Thanks for a more or less “official” statement. Unfortunately you missed the point in my statement.
I do have a little experience in managing and coordinating open source projects, and experience shows one thing: if you want to be succesfull in a “community driven” development of software, you should listen to that part of your userbase, that is actively developing your software.
The thing is, HA is relying on input from it’s active user base. Or do you really want to argue with me, that every user with an error has a Github account to report an issue? No.
The people that put time into this project are at most 300 people, I’d say less than hundred. If you loose this user base, you will loose your project. The standard user of HA is not important for the ongoing devlopment of this software - the people that “go the extra mile” and looking and finding solutions, giving support in a forum. That’s the base you must ask.
Let me give you an example: If you take all the 300 users, that voted on this issue, out of the forum, and away from Github, how many issues do you think will get posted on Github? How many questions and threads here in this very forum will get a correct und useful answer? You see where I’m going.
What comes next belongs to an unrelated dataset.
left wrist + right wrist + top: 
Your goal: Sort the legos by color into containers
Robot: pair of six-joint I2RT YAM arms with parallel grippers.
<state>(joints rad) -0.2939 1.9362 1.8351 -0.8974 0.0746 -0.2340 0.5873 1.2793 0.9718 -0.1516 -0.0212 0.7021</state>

My suggestion is: listen to the people that care for HA, not for all users of HA. Because without the “hard core” group you will likely loose any competition to all other house automation systems, regardless it is FHEM or OpenHab. Only people that have a vital interest in a software and their development are users you can build such decissions (like canceling an installation method without notice) on. If you don’t, you will loose.
I can search for a few projects, that have gone exactly that way, not one is still around. One I remember was turned into a closed source software after a good handful of users and supporters from the forum forked it and left. The last round of investment or risk capital wasn’t very kind to them, they didn’t get any money. The forked open source project is still around, grows and gets better, and has sourced more money than they needed via crowd funding.
And that is not meant offensive against the developer team, it is simply experience. You don’t get anywhere, if you try to work against the vital part of your user base.